Most of the dust in the West formed through erosion over millions of years in places like the Mojave and Sonoran deserts, and it remained grounded most of the time — until people, with their herds, homes and machines, came along and kicked it up into the atmosphere. Neff says that he and a small band of scholars who study dust had no idea how much influence humans have on the dust “flux” — the volume lofted into the air — until the mid-2000s, when they studied lake sediments in Colorado’s San Juan Mountains, far from any grazing or mining. Through analysis of the sediment composition, they measured the amount of the dust trapped in each annual layer.
What they found was astonishing. From the 1860s to the early 1900s, the dust load of the atmosphere shot up 500 percent. The main reason for the upsurge was cattle. During that period, railcars transported more than 50 million head of cattle to graze out West, Neff says. “Overall, nearly 70 percent of the natural ecosystems of the Western United States have been affected by livestock grazing,” which has resulted in the loss of soil stability and increases in wind erosion of soil, Neff and his colleagues reported in Nature Geoscience in 2008. That, in turn, released great volumes of dust into the atmosphere.
Eventually, the dust settled down again with the passage of the 1934 Taylor Grazing Act, which set restrictions on the use of public lands for grazing, followed by a switch from free-ranging cattle to feedlots. But many experts think the dust flux may be headed for another spike, likely due to a combination of natural and human factors.
Dust Under Wraps
Left to its own devices, nature is surprisingly stingy about letting dust escape into the atmosphere. Vegetation holds down dust in many places, but even where the soil is too dry to support year-round vegetation, biological crusts do the job. During wet seasons, cyanobacteria, algae and other microorganisms flourish in the surface moisture. In dry seasons, they form a crust up to 10 centimeters deep, sealing in the dust. Such crusts can be found even in the heat of the Mojave and Sonoran deserts.

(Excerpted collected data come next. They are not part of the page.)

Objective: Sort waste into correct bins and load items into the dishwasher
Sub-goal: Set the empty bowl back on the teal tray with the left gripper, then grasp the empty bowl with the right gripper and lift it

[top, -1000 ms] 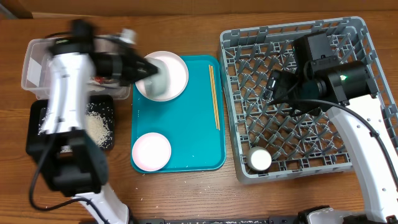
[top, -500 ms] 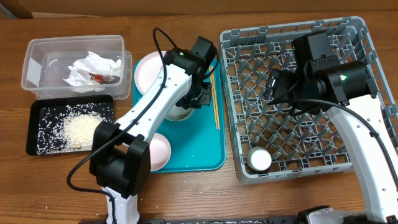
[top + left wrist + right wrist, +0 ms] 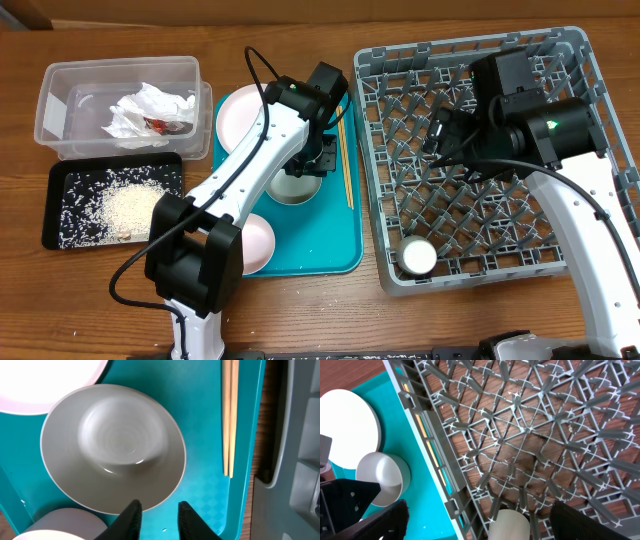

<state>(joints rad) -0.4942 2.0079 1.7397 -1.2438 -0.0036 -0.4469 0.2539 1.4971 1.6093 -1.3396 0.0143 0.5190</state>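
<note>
Light glints off the smooth, round pale grey-green bowl [image 3: 112, 455], which stands upright on the flat teal plastic tray [image 3: 210, 485]. The left arm's fingers [image 3: 131, 519] hang spread beside its rim, with only teal between them. That wrist view alone shows faint rings in the bowl's floor and the pair of thin wooden chopsticks [image 3: 229, 415] lying close side by side to its right.

From overhead the arm hides part of the bowl. The round white plate [image 3: 235, 120] lies at the tray's far end, and the smaller pale pink plate [image 3: 258, 240] at its near end. Left of the tray, the clear plastic rectangular tub [image 3: 70, 100] holds the crumpled white paper napkin [image 3: 140, 105] with a small red scrap. Nearer, the shallow black rectangular plastic tray [image 3: 65, 225] carries the heap of loose white rice grains [image 3: 130, 210].

On the right of the wooden bench [image 3: 330, 310] sits the large square grey plastic dish rack [image 3: 570, 70], with a small white cup [image 3: 418, 257] in its near left corner. The right arm's fingers [image 3: 585, 522] are spread wide above the lattice floor, and their wrist view shows brown wood through the gaps.
</note>
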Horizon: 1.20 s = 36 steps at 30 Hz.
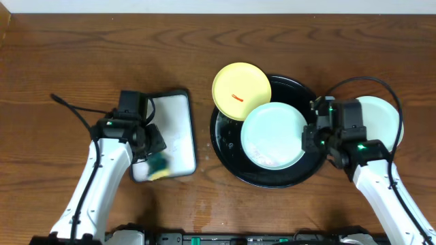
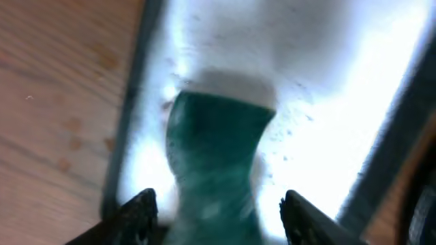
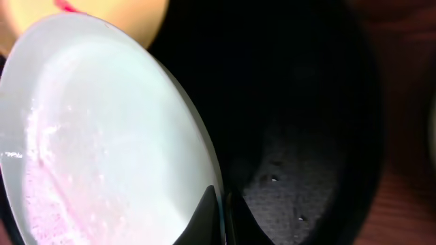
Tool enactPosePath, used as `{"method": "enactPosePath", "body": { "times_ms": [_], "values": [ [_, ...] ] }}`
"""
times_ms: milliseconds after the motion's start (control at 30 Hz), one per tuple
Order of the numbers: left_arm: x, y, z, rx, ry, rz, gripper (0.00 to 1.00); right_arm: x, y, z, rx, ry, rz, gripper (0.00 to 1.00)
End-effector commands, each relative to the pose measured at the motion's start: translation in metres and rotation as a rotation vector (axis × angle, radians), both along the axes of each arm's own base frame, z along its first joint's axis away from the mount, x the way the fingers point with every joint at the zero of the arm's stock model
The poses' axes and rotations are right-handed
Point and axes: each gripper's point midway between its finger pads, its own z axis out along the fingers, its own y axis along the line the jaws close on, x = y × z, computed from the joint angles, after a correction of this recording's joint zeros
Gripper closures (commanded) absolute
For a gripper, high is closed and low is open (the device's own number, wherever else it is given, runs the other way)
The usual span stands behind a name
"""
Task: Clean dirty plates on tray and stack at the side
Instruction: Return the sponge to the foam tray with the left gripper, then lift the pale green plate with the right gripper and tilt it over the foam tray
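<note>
Right pincer (image 1: 311, 139) clamped on rim of mint plate (image 1: 272, 135) in black tray (image 1: 289, 92) | yellow plate (image 1: 240, 90) overlapping tray rim | 2nd mint plate (image 1: 383, 116) on desk (image 1: 68, 54) beside tray | left pincer (image 1: 154, 155) apart, astride sponge (image 1: 159, 167) on white tray (image 1: 174, 122)

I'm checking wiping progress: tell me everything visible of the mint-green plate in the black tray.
The mint-green plate is round, pale and glossy, with a faint pinkish smear toward its lower left. It sits in the black tray, its upper-left edge overlapping the yellow plate. The right end effector pinches its right rim.
</note>
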Motion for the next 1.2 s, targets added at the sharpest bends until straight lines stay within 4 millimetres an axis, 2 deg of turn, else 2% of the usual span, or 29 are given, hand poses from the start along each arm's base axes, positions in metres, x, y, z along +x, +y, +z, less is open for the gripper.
{"method": "enactPosePath", "body": {
  "times_ms": [0, 33, 133, 200, 333, 533, 567, 667, 767, 833, 933, 1033, 1167],
  "values": [
    [0.012, -0.024, 0.04, -0.137, -0.131, -0.077, 0.35, 0.014, 0.03, 0.04, 0.028, -0.105, 0.084, 0.99],
    [0.012, -0.026, 0.046, -0.149, -0.154, -0.082, 0.31, 0.016, 0.038, 0.048, 0.034, -0.124, 0.105, 0.99],
    [0.009, -0.03, 0.069, -0.173, -0.238, -0.095, 0.29, 0.024, 0.058, 0.072, 0.007, -0.193, 0.125, 0.99],
    [0.004, -0.033, 0.084, -0.191, -0.296, -0.106, 0.28, 0.028, 0.071, 0.082, -0.013, -0.224, 0.149, 0.99],
    [-0.012, -0.042, 0.119, -0.249, -0.425, -0.143, 0.28, 0.036, 0.114, 0.097, -0.024, -0.288, 0.224, 0.99],
    [-0.049, -0.046, 0.16, -0.285, -0.6, -0.184, 0.27, 0.054, 0.186, 0.095, -0.017, -0.377, 0.31, 0.99],
    [-0.056, -0.046, 0.165, -0.285, -0.627, -0.188, 0.23, 0.057, 0.2, 0.093, -0.014, -0.39, 0.325, 0.99],
    [-0.073, -0.045, 0.174, -0.283, -0.681, -0.194, 0.2, 0.061, 0.24, 0.087, 0.014, -0.422, 0.378, 0.99],
    [-0.088, -0.043, 0.177, -0.281, -0.71, -0.197, 0.19, 0.06, 0.27, 0.087, -0.017, -0.49, 0.464, 0.99],
    [-0.094, -0.043, 0.177, -0.28, -0.712, -0.197, 0.18, 0.061, 0.278, 0.095, -0.073, -0.564, 0.476, 0.99],
    [-0.096, -0.043, 0.175, -0.28, -0.708, -0.197, 0.18, 0.06, 0.285, 0.118, -0.186, -0.701, 0.47, 0.99],
    [-0.096, -0.043, 0.175, -0.28, -0.706, -0.196, 0.18, 0.051, 0.294, 0.139, -0.288, -0.811, 0.498, 0.99],
    [-0.096, -0.043, 0.175, -0.281, -0.706, -0.196, 0.18, 0.04, 0.296, 0.162, -0.377, -0.905, 0.474, 0.99]
  ]
}}
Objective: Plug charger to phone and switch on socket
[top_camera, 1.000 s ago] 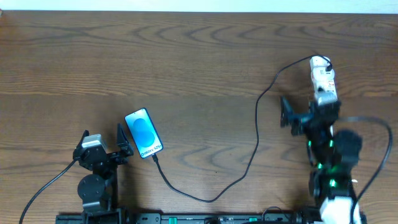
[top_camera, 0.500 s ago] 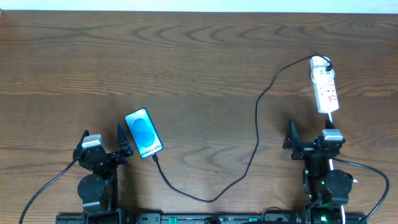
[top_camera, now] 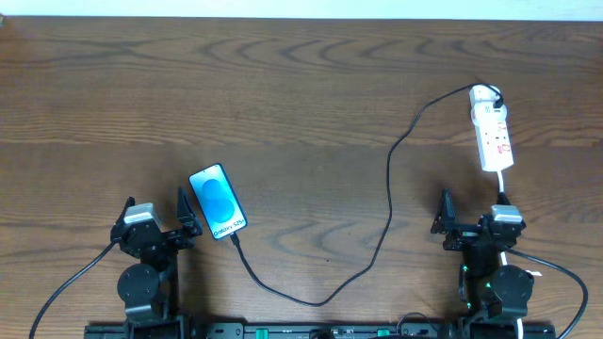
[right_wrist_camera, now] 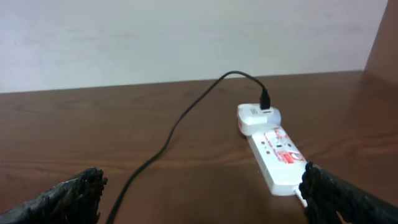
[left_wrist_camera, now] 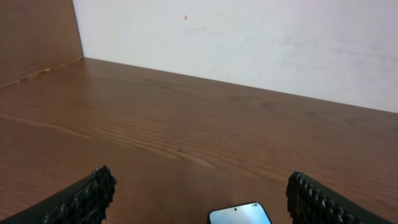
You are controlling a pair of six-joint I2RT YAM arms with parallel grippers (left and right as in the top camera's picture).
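Judging from above, plugging looks done: the charger (top_camera: 390, 188) tip meets the lower end of the phone (top_camera: 218, 201), left of centre on the worktop (top_camera: 283, 94). The socket (top_camera: 494, 132) lies upper right, and I cannot tell if it is switched on. If not, the right claw (top_camera: 471, 212) must reach up-frame and press. It and the left claw (top_camera: 157, 209) sit low, spread wide, empty. Only the right wrist view shows the cable entering the white plug head (right_wrist_camera: 258, 118). The left wrist view shows just the phone's top edge.
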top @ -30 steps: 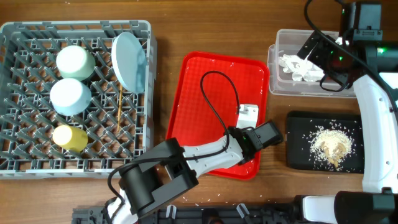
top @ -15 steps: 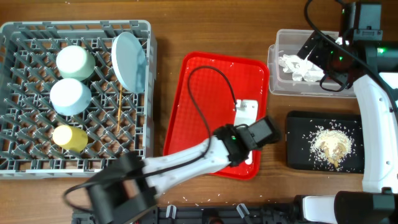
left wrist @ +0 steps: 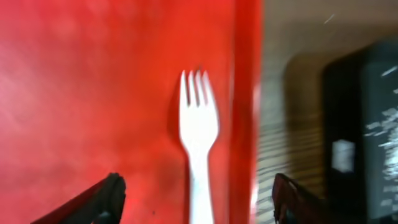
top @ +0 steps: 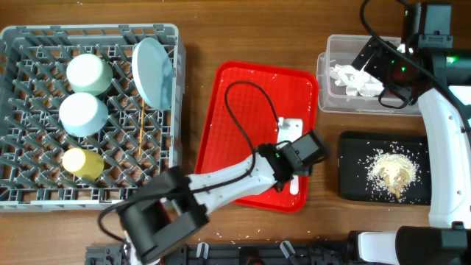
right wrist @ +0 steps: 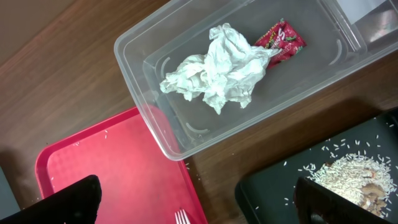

Dust is also stashed under the pebbles and rocks commonly found in alluvial fans in the valley and ridge landscapes. Such water-wrought geological features appear even in the most arid places, such as Death Valley National Park in California. Rains wash dust under the rocks, where natural sorting ends up packing the tiniest grains underneath the largest, says Gregory Okin, a geochemist at UCLA who specializes in the study of dust. “It’s like when you go to the movies and get a box of popcorn,” he says. “You find the big, puffy kernels at the top, and all the little broken pieces at the bottom.” In some places, he says, as much as three meters of dust is trapped beneath a natural pavement of alluvial rocks and pebbles.
All that changes, however, when humans move in. Neff and his colleagues have gone into remote areas of Utah and Colorado to compare sites that have never been grazed by cattle and those that have been lightly grazed. Even a minor intrusion by cattle, they found, can lead to substantial erosion. In a 2005 paper in Ecological Applications, Neff and his colleagues reported that areas that had been intermittently grazed and then left untouched for 30 years had less than half the silt content of soil in a comparable but pristine area. Where cattle had grazed, the fine particles had long since blown away.